-- What to do --
Print the listing below a second time, exactly, and omit its images.

-- Available data --
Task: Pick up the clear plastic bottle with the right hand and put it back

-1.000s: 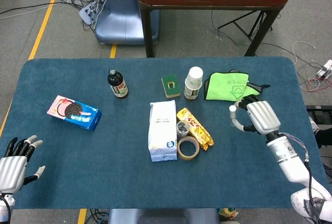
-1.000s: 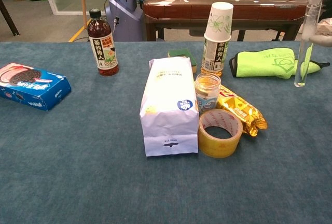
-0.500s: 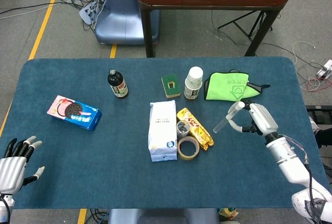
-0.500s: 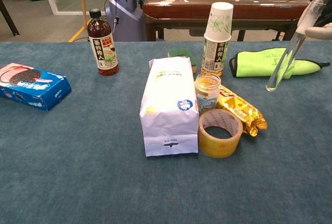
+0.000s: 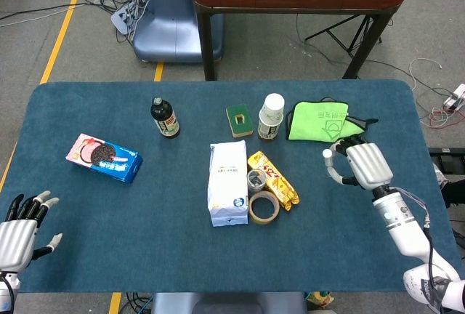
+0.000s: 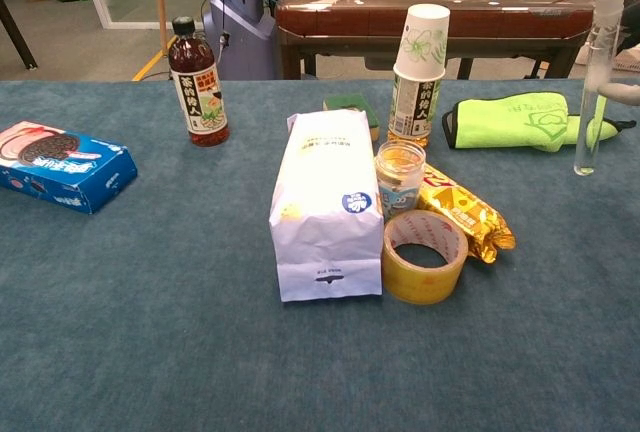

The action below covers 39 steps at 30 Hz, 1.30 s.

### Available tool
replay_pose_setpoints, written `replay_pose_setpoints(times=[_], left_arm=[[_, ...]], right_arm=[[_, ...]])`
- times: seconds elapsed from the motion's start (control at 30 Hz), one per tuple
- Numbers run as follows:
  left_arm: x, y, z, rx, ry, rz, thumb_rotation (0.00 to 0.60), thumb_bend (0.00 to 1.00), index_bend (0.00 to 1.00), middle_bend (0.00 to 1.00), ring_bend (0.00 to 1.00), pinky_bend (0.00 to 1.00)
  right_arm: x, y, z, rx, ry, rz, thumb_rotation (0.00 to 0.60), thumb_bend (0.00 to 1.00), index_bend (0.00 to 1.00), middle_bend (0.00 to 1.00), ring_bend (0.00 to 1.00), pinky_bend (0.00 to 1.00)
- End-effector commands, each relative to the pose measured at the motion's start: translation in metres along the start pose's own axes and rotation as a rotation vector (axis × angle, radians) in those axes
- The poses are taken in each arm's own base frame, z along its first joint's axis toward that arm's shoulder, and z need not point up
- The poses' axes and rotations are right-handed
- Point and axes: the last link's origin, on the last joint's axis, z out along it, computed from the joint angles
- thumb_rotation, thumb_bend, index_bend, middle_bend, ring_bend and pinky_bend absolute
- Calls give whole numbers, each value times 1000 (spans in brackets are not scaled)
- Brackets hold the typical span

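Note:
The clear plastic bottle (image 6: 594, 82) is slim with a white cap (image 5: 327, 153). It stands upright at the table's right side, in front of the green cloth (image 5: 317, 121). Its base is at or just above the blue tabletop; I cannot tell which. My right hand (image 5: 363, 165) grips it from the right, fingers curled around its body, and only the hand's edge (image 6: 629, 93) shows in the chest view. My left hand (image 5: 19, 231) rests at the near left corner, fingers spread, holding nothing.
In the middle lie a white paper bag (image 5: 227, 182), a tape roll (image 5: 263, 206), a small jar (image 6: 400, 176) and a yellow snack pack (image 5: 273, 177). Behind stand a cup-topped bottle (image 5: 271, 116), a green sponge (image 5: 238, 120) and a dark tea bottle (image 5: 165, 117). A cookie box (image 5: 104, 158) lies left.
Half a second ago the bottle leaned with its base swung out to the left; now my right hand has brought it back upright, a little further right.

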Motion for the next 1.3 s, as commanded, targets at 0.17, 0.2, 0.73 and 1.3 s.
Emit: replay_pose_setpoints(times=[0.17, 0.2, 0.73, 1.3], left_arm=[[0, 0, 0, -2, 0, -1, 600, 267, 208, 117, 108, 4], [-1, 1, 1, -3, 0, -1, 600, 267, 208, 117, 108, 4], [0, 2, 2, -5, -2, 3, 600, 267, 208, 117, 108, 4], [0, 3, 1, -7, -4, 0, 600, 267, 208, 117, 108, 4]], right_arm=[[5, -2, -3, 56, -47, 413, 600, 588, 635, 442, 288, 210], [5, 0, -2, 56, -29, 351, 600, 588, 635, 442, 288, 210], [-7, 10, 3, -10, 129, 89, 600, 588, 641, 442, 288, 210], [-2, -26, 7, 103, 41, 501, 600, 588, 641, 442, 288, 211]])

-- Task output --
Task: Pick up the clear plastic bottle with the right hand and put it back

-1.000s: 
-1.000s: 
-0.500s: 
-0.500s: 
+0.000s: 
+0.000s: 

The action below covers 39 steps at 30 Hz, 1.30 s.

### Available tool
replay_pose_setpoints, written `replay_pose_setpoints(times=[_], left_arm=[[_, ...]], right_arm=[[_, ...]])`
- times: seconds elapsed from the motion's start (control at 30 Hz), one per tuple
- Numbers run as follows:
  left_arm: x, y, z, rx, ry, rz, thumb_rotation (0.00 to 0.60), thumb_bend (0.00 to 1.00), index_bend (0.00 to 1.00), middle_bend (0.00 to 1.00), ring_bend (0.00 to 1.00), pinky_bend (0.00 to 1.00)
  right_arm: x, y, z, rx, ry, rz, thumb_rotation (0.00 to 0.60), thumb_bend (0.00 to 1.00), index_bend (0.00 to 1.00), middle_bend (0.00 to 1.00), ring_bend (0.00 to 1.00), pinky_bend (0.00 to 1.00)
- End-effector commands, each relative to the pose measured at the motion's start: translation in metres along the start pose's own axes and rotation as a rotation vector (axis × angle, radians) in those axes
- The poses are taken in each arm's own base frame, z along its first joint's axis toward that arm's shoulder, and z need not point up
- The poses' axes and rotations are right-handed
- Point and axes: the last link's origin, on the last joint's axis, z out along it, computed from the joint angles
- thumb_rotation, thumb_bend, index_bend, middle_bend, ring_bend and pinky_bend absolute
- Calls give whole numbers, each value times 1000 (spans in brackets are not scaled)
- Brackets hold the typical span

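Note:
The clear plastic bottle (image 6: 594, 82) is slim with a white cap (image 5: 327, 153). It stands upright at the table's right side, in front of the green cloth (image 5: 317, 121). Its base is at or just above the blue tabletop; I cannot tell which. My right hand (image 5: 363, 165) grips it from the right, fingers curled around its body, and only the hand's edge (image 6: 629, 93) shows in the chest view. My left hand (image 5: 19, 231) rests at the near left corner, fingers spread, holding nothing.
In the middle lie a white paper bag (image 5: 227, 182), a tape roll (image 5: 263, 206), a small jar (image 6: 400, 176) and a yellow snack pack (image 5: 273, 177). Behind stand a cup-topped bottle (image 5: 271, 116), a green sponge (image 5: 238, 120) and a dark tea bottle (image 5: 165, 117). A cookie box (image 5: 104, 158) lies left.
Half a second ago the bottle leaned with its base swung out to the left; now my right hand has brought it back upright, a little further right.
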
Motion for the next 1.3 s, as commanded, targets at 0.17, 0.2, 0.73 and 1.3 s.
Emit: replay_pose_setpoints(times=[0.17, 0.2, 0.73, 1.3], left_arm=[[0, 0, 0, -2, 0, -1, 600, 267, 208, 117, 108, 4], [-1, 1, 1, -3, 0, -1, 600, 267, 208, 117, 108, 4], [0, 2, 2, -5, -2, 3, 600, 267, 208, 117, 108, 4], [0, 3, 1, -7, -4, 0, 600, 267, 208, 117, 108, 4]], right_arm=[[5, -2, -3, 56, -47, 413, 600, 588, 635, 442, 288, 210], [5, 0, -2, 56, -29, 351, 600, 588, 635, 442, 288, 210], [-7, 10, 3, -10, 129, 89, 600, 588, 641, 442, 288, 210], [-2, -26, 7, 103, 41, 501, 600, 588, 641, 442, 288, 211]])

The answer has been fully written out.